*Aim of the task*
Every line of the material should be output exactly as written.

*Given information*
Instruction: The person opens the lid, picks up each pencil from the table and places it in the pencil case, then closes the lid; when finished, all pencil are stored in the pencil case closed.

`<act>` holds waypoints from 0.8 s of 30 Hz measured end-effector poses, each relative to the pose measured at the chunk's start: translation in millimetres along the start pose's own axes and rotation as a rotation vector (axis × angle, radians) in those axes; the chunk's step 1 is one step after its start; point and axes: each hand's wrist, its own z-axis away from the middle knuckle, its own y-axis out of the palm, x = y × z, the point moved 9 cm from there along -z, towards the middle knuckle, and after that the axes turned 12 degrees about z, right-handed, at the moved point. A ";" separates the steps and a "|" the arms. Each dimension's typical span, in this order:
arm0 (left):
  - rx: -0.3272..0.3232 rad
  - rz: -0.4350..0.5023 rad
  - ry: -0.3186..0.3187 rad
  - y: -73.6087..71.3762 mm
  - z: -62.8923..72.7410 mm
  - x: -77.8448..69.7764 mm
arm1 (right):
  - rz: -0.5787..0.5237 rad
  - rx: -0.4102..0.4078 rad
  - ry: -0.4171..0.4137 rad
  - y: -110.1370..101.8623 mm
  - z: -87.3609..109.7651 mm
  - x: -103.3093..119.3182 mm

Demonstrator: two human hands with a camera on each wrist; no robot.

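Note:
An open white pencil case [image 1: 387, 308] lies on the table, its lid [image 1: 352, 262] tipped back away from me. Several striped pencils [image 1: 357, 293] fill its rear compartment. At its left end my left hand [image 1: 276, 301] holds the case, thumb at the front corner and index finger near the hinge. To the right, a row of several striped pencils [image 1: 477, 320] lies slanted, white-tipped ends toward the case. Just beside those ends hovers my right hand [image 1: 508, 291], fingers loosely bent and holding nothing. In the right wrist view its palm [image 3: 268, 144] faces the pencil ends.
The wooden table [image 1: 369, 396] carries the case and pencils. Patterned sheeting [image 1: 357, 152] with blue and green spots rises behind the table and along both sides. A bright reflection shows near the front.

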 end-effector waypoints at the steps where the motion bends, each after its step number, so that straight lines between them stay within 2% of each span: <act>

*Response to this task*
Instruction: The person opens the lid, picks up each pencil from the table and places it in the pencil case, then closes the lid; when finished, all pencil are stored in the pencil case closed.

`<act>` holds waypoints from 0.8 s of 30 Hz measured end-effector poses, each relative to the pose measured at the chunk's start: translation in millimetres along the start pose's own axes and rotation as a rotation vector (axis × angle, radians) in those axes; the chunk's step 1 is one step after its start; point and axes: each hand's wrist, its own z-axis away from the middle knuckle, its own y-axis out of the palm, x = y × z, the point moved 9 cm from there along -z, towards the middle knuckle, and after that the axes turned 12 degrees about z, right-handed, at the moved point. A ";" separates the steps and a "|" the arms. Each dimension's typical span, in this order:
arm0 (left):
  - rx: -0.3272..0.3232 rad
  - rz: -0.4350..0.5023 rad
  - ry: -0.3186..0.3187 rad
  - y: -73.6087..71.3762 mm
  - z: -62.8923..72.7410 mm
  - x: -77.8448..69.7764 mm
arm1 (right):
  - rz: -0.5787..0.5237 rad
  - rx: -0.4102..0.4078 rad
  - ry: -0.4171..0.4137 rad
  - y: -110.1370..101.8623 mm
  - z: -87.3609..109.7651 mm
  - x: -103.3093..119.3182 mm

Demonstrator: two human hands with a camera on each wrist; no robot.

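Note:
An open white pencil case [image 1: 387, 308] lies on the table, its lid [image 1: 352, 262] tipped back away from me. Several striped pencils [image 1: 357, 293] fill its rear compartment. At its left end my left hand [image 1: 276, 301] holds the case, thumb at the front corner and index finger near the hinge. To the right, a row of several striped pencils [image 1: 477, 320] lies slanted, white-tipped ends toward the case. Just beside those ends hovers my right hand [image 1: 508, 291], fingers loosely bent and holding nothing. In the right wrist view its palm [image 3: 268, 144] faces the pencil ends.
The wooden table [image 1: 369, 396] carries the case and pencils. Patterned sheeting [image 1: 357, 152] with blue and green spots rises behind the table and along both sides. A bright reflection shows near the front.
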
 end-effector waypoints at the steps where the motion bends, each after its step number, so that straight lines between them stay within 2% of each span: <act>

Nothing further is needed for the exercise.